As an exercise, transcribe the data below in full and exactly, omitting pictures.

=== PROVIDED DATA ===

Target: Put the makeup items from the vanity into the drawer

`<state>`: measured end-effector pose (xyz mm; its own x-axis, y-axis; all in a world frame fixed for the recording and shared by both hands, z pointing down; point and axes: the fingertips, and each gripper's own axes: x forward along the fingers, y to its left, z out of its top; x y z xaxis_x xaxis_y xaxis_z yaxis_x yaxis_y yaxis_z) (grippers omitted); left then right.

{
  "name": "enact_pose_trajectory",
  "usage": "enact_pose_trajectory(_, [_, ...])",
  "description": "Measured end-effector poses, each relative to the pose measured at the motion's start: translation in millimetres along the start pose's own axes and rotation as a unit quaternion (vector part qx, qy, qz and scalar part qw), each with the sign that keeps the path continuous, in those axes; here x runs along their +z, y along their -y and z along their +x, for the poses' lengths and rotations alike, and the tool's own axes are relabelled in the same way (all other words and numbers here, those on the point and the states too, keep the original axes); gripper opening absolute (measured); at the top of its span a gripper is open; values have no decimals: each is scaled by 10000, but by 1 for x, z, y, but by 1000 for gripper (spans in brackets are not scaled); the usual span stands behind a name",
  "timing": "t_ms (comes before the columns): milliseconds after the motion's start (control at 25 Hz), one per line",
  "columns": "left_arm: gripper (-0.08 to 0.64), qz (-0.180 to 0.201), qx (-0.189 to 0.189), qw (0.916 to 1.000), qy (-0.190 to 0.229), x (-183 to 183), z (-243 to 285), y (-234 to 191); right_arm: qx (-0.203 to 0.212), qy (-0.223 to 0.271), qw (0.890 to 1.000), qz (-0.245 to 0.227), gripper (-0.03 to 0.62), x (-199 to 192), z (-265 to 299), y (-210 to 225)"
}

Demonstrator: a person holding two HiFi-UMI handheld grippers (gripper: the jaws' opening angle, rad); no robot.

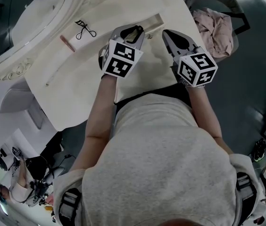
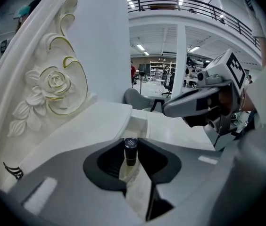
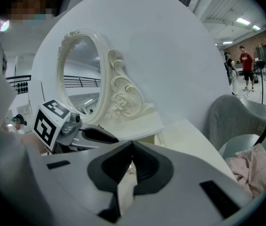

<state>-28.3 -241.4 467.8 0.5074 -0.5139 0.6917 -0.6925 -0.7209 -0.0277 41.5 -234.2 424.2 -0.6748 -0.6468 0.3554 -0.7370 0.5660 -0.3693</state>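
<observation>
My left gripper (image 1: 134,31) (image 2: 131,147) is shut on a small bottle (image 2: 130,155) with a dark cap and a pale yellowish body, which stands upright between the pads. It hangs just in front of the open drawer (image 1: 151,21) in the white vanity (image 1: 86,84). My right gripper (image 1: 167,34) (image 3: 132,149) is beside it on the right, jaws shut with nothing in them. A black eyelash curler (image 1: 85,30) (image 2: 12,171), a pinkish stick (image 1: 67,43) and a thin white stick (image 1: 56,74) lie on the vanity top to the left.
The carved mirror frame (image 1: 53,13) (image 3: 116,95) with a rose relief stands along the vanity's back. A pink cloth (image 1: 215,26) lies on a grey chair (image 3: 239,126) to the right. The person's torso fills the near side.
</observation>
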Motion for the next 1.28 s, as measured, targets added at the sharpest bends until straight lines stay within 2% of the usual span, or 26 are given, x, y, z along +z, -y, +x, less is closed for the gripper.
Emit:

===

SOLUTION FOR THIS TASK ->
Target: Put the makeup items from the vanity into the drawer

`<state>`: measured end-effector pose (xyz mm; its own x-axis, y-axis; all in a world frame fixed for the recording and shared by both hands, z pointing down; point and axes: the fingertips, and each gripper's own axes: x forward along the fingers, y to its left, z out of its top; x y z xaxis_x xaxis_y xaxis_z yaxis_x yaxis_y yaxis_z) (grippers omitted); left then right.

{
  "name": "enact_pose_trajectory",
  "usage": "enact_pose_trajectory(_, [_, ...])",
  "description": "Measured end-effector poses, each relative to the pose measured at the motion's start: translation in millimetres along the start pose's own axes and rotation as a unit quaternion (vector part qx, qy, qz and scalar part qw), each with the sign that keeps the path continuous, in those axes; here x runs along their +z, y along their -y and z along their +x, for the poses' lengths and rotations alike, and the tool's own axes are relabelled in the same way (all other words and numbers here, those on the point and the states too, keep the original axes); gripper opening absolute (measured); at the top of its span a gripper is open; values have no decimals: each is scaled by 10000, but by 1 for x, z, y, but by 1000 for gripper (spans in brackets are not scaled); the usual span stands behind a name",
  "timing": "t_ms (comes before the columns): milliseconds after the motion's start (control at 25 Hz), one per line",
  "columns": "left_arm: gripper (-0.08 to 0.64), qz (-0.180 to 0.201), qx (-0.189 to 0.189), qw (0.916 to 1.000), qy (-0.190 to 0.229), x (-183 to 183), z (-243 to 285), y (-234 to 191); right_arm: qx (-0.203 to 0.212), qy (-0.223 to 0.271), qw (0.890 to 1.000), qz (-0.245 to 0.227), gripper (-0.03 to 0.62), x (-199 to 192), z (-265 to 299), y (-210 to 225)"
}

Demonstrator: a person holding two HiFi-UMI handheld grippers (gripper: the jaws' opening angle, rad); no robot.


<state>-28.3 -241.4 467.8 0.5074 -0.5139 0.6917 -0.6925 -0.7209 -0.0277 41.5 -234.2 424.2 -0.6748 -0.6468 0.3554 -0.7370 0.5660 -0.3693</state>
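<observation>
My left gripper (image 1: 134,31) (image 2: 131,147) is shut on a small bottle (image 2: 130,155) with a dark cap and a pale yellowish body, which stands upright between the pads. It hangs just in front of the open drawer (image 1: 151,21) in the white vanity (image 1: 86,84). My right gripper (image 1: 167,34) (image 3: 132,149) is beside it on the right, jaws shut with nothing in them. A black eyelash curler (image 1: 85,30) (image 2: 12,171), a pinkish stick (image 1: 67,43) and a thin white stick (image 1: 56,74) lie on the vanity top to the left.
The carved mirror frame (image 1: 53,13) (image 3: 116,95) with a rose relief stands along the vanity's back. A pink cloth (image 1: 215,26) lies on a grey chair (image 3: 239,126) to the right. The person's torso fills the near side.
</observation>
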Motion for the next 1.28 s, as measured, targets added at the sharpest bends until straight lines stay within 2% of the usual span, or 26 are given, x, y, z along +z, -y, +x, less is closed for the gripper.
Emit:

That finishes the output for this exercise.